Capital Gain means a gain or profit on sale of a Capital Asset. Most common examples of capital assets are House Property, Land, Shares and Mutual Funds. To be taxable as capital gain the gain or profit should be on sale/transfer of a capital asset. 

The two important points that needs to be understood clearly to find out taxability of capital gains are:

  1. Meaning of Capital Assets
Its important to find out whether the asset sold is a capital asset or not. Only gain on sale/transfer of a capital asset is taxable as capital gain. Some assets are not considered as capital asset and the gain on their sale is exempt from tax. For example gain on sale of Agricultural Land in rural area is not taxable, as agricultural land in rural area is not a capital asset. 
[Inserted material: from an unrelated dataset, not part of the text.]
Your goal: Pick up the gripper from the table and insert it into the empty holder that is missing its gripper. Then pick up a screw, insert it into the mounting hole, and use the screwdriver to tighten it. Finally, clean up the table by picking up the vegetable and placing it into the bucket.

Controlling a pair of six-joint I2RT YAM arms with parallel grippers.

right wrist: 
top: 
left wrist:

Term Capital Asset as defined in Section 2(14) of The Income Tax Act, expressly excludes agricultural land in rural area, bonds and personal belongings (like furniture) from being capital assets. So any gain on sale of these assets is not a capital gain and as gain is not a capital gain there will be no tax on such gains.

Following is a brief discussion on different assets:
  • The most commonly held and known Capital Assets are House Property, Land, Shares and Mutual Funds.
  • Personal belongings like Furniture and Vehicles are not capital assets and there is no tax on profit on sale of these items.
  • Jewellery even though purchased for personal use is a Capital Asset.
  • Gold ETF is also a Capital Asset.
  • Agricultural land in rural area is not a capital asset and hence profit from sale of such land is not taxable.
  1. The Holding/Owning period of Capital Asset 
If the asset is a Capital Asset, then the next step towards ascertaining taxability of gain/loss is the period of holding of the asset sold. The period in months/years till that asset was our property is called as period of holding of the asset and plays an important role to find out the taxability of gain/loss on sale/transfer of such capital asset. So its really important to keep the date of purchase/allotment related documents safely for correctly calculating capital gains.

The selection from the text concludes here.